▶ [Exercise aim]
Output a verbatim copy of the data, cut off after the line that contains "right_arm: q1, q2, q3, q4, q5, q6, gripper".

▶ [Information shown]
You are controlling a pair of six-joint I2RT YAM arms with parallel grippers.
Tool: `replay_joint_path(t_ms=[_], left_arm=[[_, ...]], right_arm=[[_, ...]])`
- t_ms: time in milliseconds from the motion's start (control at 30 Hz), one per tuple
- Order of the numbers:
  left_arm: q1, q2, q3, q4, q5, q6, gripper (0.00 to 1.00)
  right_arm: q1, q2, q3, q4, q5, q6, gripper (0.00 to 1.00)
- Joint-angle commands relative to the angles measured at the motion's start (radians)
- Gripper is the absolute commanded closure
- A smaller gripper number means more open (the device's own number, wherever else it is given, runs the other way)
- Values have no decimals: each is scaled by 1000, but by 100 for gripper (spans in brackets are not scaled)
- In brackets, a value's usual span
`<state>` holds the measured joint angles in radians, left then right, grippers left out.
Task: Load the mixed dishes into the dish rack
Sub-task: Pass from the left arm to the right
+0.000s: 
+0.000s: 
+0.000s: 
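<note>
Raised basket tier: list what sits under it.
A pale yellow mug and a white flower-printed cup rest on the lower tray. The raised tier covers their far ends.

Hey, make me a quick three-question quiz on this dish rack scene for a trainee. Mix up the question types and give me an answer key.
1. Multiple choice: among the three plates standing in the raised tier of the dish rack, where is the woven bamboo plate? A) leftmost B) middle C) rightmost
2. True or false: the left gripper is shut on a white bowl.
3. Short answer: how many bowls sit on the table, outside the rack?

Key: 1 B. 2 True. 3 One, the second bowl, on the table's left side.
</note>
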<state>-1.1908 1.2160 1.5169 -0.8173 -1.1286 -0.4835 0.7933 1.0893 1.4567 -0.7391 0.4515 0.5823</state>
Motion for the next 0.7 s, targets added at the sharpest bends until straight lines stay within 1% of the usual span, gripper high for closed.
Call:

▶ [Answer to this problem]
You are controlling a pair of six-joint I2RT YAM arms with parallel grippers.
Tool: `replay_joint_path(t_ms=[_], left_arm=[[_, ...]], right_arm=[[_, ...]])`
- t_ms: time in milliseconds from the motion's start (control at 30 Hz), one per tuple
- Order of the numbers:
  left_arm: q1, q2, q3, q4, q5, q6, gripper (0.00 to 1.00)
  right_arm: q1, q2, q3, q4, q5, q6, gripper (0.00 to 1.00)

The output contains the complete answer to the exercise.